Blogosphere abloom about gardens

With the economy still struggling, an old trend is making a comeback: vegetable gardens. Consumers are reading up on gardening practices, buying tools and planting seeds in hopes of reaping the bounty early this fall, and saving money on groceries.

With the economy still struggling, an old trend is making a comeback: vegetable gardens. Consumers are reading up on gardening practices, buying tools and planting seeds in hopes of reaping the bounty early this fall, and saving money on groceries. BuzzLogic took a look at the social Web to see what kinds of gardening topics are being discussed.

•    Because of the news buzz around the White House's new vegetable garden, BuzzLogic took a look at conversations about “Obama” and “garden.”  Thirty-three percent of the influencers mention Michelle Obama, the driving force behind the White House garden, while another 30% mention “garden grants”, which are being offered to youth organizations and schools by the National Gardening Association. The influential blogs for the White House garden conversation include Treehugger, Re-Nest, and The Kitchn. Influence is determined by more than a dozen criteria, including linking activity.

•    Looking at conversations around “organic gardening” BuzzLogic found that three of the top 10 most influential blog posts referred to the White House garden.  Forty percent of influencers talk about organic vegetables, while 10% use the term “just for hippies” in their posts. We know it's not just hippies growing organic vegetables today, and the practice is gaining steam. Influential blogs on this topic include: Like Cool, Take Part, and Apartment Therapy.

•    The phrase “backyard garden” is a very popular string in the social Web now as consumers plan the contents of their gardens.

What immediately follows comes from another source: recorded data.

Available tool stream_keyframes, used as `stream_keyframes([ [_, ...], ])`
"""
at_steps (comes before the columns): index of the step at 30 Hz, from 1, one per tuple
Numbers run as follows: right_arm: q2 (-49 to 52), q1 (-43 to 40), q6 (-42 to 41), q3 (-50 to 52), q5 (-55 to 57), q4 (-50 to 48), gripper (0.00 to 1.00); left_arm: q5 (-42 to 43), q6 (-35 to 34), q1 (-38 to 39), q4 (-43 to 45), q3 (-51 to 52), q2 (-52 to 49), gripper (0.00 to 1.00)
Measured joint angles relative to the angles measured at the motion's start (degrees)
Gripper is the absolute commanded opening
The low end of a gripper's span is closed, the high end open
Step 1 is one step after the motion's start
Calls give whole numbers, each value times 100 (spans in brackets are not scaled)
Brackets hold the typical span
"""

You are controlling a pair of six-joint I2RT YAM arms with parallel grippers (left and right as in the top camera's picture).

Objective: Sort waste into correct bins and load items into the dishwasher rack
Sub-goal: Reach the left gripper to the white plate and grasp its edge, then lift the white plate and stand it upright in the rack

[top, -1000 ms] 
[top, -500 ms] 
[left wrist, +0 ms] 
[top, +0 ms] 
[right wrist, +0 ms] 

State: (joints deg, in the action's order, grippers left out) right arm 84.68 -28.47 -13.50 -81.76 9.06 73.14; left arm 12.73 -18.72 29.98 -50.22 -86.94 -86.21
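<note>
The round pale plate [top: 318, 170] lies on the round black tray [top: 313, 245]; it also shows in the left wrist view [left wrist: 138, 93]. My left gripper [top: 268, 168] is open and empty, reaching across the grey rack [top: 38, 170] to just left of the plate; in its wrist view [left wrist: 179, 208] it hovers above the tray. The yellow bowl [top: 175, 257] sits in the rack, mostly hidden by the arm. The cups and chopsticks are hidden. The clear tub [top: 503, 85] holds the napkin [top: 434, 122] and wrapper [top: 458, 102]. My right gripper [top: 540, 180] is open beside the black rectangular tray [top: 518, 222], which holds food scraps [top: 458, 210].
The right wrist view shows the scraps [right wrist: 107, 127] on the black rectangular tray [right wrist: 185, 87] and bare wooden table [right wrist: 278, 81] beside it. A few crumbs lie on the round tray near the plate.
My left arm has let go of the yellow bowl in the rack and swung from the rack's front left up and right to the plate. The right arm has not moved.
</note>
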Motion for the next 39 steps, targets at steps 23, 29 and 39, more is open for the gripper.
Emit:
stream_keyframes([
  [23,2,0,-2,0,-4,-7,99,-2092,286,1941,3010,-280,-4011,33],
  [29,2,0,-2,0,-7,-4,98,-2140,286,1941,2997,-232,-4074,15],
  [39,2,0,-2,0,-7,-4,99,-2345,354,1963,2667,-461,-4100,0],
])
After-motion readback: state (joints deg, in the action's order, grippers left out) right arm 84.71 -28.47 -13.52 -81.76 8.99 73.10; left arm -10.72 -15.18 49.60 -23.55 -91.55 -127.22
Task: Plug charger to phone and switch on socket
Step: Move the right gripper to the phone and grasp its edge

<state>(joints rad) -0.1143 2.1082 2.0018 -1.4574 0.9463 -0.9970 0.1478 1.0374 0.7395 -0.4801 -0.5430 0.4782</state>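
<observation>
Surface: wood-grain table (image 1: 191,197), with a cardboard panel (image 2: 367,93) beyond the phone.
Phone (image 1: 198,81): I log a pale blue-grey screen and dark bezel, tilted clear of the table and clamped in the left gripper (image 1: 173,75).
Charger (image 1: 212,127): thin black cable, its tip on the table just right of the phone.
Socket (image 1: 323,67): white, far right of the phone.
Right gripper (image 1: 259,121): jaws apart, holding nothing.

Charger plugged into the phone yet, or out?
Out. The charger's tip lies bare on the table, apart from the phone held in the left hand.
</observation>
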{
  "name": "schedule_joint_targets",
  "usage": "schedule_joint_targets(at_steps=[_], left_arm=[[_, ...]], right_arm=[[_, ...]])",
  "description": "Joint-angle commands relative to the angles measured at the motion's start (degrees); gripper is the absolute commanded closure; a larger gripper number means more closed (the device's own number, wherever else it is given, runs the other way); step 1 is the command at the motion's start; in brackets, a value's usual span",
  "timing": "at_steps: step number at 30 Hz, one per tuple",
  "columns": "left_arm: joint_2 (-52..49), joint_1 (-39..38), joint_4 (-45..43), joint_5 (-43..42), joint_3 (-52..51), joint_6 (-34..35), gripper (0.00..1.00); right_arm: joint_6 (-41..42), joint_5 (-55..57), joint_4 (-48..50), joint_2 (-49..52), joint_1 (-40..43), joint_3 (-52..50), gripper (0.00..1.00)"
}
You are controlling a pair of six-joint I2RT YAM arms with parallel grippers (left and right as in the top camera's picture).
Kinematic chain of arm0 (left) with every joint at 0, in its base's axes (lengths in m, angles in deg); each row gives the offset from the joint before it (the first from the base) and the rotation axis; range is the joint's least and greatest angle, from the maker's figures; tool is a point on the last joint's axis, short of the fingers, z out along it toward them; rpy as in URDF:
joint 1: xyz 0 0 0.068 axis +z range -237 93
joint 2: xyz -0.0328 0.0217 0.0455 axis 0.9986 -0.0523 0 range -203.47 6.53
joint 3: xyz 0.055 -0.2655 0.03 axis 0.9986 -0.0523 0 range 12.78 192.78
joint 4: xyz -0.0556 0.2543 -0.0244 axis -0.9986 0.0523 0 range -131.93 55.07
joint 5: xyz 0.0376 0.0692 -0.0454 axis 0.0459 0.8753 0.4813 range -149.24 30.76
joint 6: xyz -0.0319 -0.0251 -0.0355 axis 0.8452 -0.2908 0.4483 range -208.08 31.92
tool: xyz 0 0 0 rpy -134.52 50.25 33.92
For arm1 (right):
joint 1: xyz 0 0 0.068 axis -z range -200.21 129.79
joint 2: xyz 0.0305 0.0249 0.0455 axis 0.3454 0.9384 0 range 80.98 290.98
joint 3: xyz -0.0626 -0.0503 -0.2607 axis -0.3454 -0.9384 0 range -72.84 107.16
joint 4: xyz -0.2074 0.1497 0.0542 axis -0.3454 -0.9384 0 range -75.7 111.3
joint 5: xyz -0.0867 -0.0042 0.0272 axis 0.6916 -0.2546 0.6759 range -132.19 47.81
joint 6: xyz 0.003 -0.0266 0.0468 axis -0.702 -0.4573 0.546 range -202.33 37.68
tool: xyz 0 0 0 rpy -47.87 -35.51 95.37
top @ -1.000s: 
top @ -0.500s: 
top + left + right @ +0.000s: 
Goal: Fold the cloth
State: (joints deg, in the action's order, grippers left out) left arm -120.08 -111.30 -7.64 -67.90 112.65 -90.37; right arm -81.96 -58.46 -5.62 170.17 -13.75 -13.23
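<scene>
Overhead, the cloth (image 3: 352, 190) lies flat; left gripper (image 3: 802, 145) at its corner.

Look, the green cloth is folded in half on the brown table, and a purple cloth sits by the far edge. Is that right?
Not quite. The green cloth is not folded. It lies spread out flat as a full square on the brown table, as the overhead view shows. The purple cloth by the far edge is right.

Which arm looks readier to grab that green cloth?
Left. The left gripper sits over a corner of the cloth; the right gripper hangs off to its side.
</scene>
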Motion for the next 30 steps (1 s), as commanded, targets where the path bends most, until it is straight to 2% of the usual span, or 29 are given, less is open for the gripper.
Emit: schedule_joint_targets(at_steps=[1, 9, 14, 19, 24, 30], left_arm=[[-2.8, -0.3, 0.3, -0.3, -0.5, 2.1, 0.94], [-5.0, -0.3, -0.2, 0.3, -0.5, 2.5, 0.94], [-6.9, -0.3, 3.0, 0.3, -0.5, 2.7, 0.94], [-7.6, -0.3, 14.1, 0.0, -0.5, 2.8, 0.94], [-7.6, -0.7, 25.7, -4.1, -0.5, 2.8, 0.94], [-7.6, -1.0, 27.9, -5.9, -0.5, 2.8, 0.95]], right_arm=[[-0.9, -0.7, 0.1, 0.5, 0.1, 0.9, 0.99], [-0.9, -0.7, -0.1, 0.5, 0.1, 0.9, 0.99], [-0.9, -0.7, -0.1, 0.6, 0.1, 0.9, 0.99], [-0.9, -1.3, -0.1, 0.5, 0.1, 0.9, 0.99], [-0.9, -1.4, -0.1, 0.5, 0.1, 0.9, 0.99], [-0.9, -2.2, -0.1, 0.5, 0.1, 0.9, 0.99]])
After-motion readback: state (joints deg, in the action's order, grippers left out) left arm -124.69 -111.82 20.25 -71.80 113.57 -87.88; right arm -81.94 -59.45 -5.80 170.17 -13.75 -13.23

Among the conversations around “backyard garden,” 75% of influencers discussed two types of gardens: “victory garden,” a term used during the first two World Wars by the US government to encourage Americans to plant gardens in support of the war efforts and “pizza gardens,” a popular garden plan which includes oregano, basil, parsley, tomatoes, peppers, and onions. Regardless of the type of garden consumers are planning, we are definitely in the midst of an old trend becoming hot again. 

•    BuzzLogic also looked at conversations that included the terms “garden,” “home,” and “vegetables” to see if we could get more clarity around the hot veggies for the summer. What BuzzLogic found was that 25% of the influencers are talking about food prices, a driving force behind the trend of home gardens. BuzzLogic also found that 23% are talking about canning vegetables, another tradition of years gone by that has picked up steam as consumers look to cut food costs in this down economy. 

•    In conversations about “garden” and “tools,” 21% of the influencers are discussing the very important “hand tools” and 8% are discussing how to clean the tools. Discovery's PlanetGreen blog has the most influential post on the subject, listing the five most essential tools for organic gardening.

Consumers continue to find ways to save money, especially on necessities like food, and are searching for advice and ideas on the Web. PR and marketing executives have a unique opportunity to target consumers on the sites where they are searching for gardening advice, and can tailor messages accordingly. Understanding how consumer behavior is changing in this economy, in addition to the new activities consumers are adopting, can help hone messages to speak to current consumer behaviors and more effectively target the audience.

Evaluation and analysis by BuzzLogic's Insights. Insights determines blog influence by factoring over a dozen criteria, including posting habits and linking activity.  Based on the analysis of 803 blog postings from February 24 – April 27, 2009.